> Data section:
--- START ---
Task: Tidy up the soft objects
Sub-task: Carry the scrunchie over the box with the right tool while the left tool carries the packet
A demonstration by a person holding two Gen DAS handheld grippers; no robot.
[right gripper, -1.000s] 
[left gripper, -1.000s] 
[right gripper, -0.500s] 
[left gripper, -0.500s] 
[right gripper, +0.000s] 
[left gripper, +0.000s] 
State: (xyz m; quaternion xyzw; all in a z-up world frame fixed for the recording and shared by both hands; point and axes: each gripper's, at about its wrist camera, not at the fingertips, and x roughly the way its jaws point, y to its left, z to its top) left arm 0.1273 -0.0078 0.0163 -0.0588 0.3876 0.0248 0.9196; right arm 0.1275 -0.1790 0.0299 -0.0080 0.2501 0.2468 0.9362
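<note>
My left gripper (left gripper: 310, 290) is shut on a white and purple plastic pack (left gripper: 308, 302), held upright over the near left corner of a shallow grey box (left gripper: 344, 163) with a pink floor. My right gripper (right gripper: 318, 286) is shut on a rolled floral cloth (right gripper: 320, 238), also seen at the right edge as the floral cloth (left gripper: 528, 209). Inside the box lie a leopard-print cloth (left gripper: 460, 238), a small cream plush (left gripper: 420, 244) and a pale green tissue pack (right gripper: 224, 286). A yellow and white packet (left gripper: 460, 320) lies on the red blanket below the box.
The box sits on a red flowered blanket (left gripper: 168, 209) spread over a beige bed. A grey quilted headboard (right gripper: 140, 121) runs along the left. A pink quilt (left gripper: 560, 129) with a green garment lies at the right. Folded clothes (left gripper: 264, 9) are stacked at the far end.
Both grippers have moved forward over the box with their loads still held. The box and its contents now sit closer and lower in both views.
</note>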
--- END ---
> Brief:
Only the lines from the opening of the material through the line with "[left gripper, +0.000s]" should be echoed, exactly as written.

> Output:
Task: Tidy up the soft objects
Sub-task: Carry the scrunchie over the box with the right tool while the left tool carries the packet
A demonstration by a person holding two Gen DAS handheld grippers; no robot.
[right gripper, -1.000s] 
[left gripper, -1.000s] 
[right gripper, -0.500s] 
[left gripper, -0.500s] 
[right gripper, +0.000s] 
[left gripper, +0.000s] 

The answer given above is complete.